Babs indicated a very bad day. She so rarely mentioned her cavalier. “Augustine is critical, I take it.”
“Augustine told me they might as well smother me along with you.”
You were only astonished that you had any ego left to bruise. She took another spoonful of soup and said, her whey-coloured face dissatisfied: “He says the same thing you do … psychological … says I persist in being damaged for my own enjoyment.”
Still cold and very weary, you laid your sword at your feet and sat yourself down in a high-backed armchair with a frill around the bottom, done up in citrine stripes.
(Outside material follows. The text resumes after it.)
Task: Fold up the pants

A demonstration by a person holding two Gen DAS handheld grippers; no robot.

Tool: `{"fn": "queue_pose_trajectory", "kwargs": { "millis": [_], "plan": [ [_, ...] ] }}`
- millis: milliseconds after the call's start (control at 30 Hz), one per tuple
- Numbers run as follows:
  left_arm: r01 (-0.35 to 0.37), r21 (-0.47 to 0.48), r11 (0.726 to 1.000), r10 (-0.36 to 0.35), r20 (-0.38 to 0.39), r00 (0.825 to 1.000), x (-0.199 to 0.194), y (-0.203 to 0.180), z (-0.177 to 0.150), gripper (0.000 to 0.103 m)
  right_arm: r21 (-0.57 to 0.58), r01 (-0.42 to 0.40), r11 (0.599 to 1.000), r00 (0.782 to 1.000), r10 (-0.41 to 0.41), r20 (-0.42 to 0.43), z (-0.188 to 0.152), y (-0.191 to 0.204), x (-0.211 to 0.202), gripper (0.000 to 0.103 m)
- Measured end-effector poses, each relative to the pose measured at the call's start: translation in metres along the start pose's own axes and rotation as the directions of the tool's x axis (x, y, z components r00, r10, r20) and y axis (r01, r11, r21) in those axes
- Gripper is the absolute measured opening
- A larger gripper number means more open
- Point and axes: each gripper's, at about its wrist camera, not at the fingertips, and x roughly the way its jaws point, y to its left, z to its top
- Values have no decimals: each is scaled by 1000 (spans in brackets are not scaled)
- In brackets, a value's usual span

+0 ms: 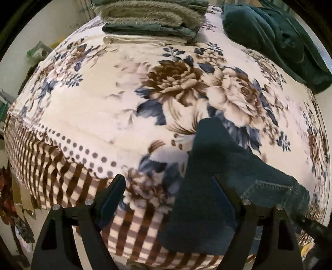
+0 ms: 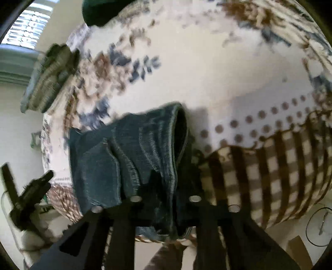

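Pants [image 2: 128, 157], no readable label.

Dark blue denim pants [image 1: 209, 187] with paler stitching along the seams and pocket (faded streaks in the right wrist view [image 2: 132, 157]). Cream blanket [image 1: 99, 108] printed with brown and beige peonies and slate-blue leaves, edged by a row of mauve-grey dots and a brown-and-cream check border. Deep teal plush throw [image 1: 276, 39] at the far corner. Grey-green fuzzy folded stack [image 1: 151, 18] over a cream layer. Black grippers, left [image 1: 170, 195] and right [image 2: 164, 199], with silver pins.
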Motion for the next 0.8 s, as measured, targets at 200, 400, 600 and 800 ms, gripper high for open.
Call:
{"fn": "queue_pose_trajectory", "kwargs": {
  "millis": [200, 400, 600, 800],
  "plan": [
    [130, -39, 991, -132, -79, 988, 25, -7, 17, 82, 10, 75, 997, 992, -75, 99, 23, -27, -49, 12],
    [239, -73, 968, -248, -162, 955, 60, -41, 33, 82, 86, 101, 991, 995, -102, 3, 36, -77, -29, 14],
    [322, -122, 939, -343, -244, 907, 106, -65, 48, 82, 103, 120, 987, 993, -121, 0, 26, -92, -10, 16],
    [352, -159, 922, -384, -281, 879, 133, -49, 52, 70, 144, 140, 980, 990, -138, -21, 24, -106, 3, 38]
  ]
}}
Ianthe’s rooms were undoubtedly more luxurious than yours, and more interestingly appointed, having belonged for centuries to a long-dead Lyctor with time enough to come back every so often and furnish them to taste: but that long-dead Lyctor still seemed to sit in all the chairs and lie in the bed and shave by the water-pump sink, and you were relieved that your rooms contained no ghosts but your own.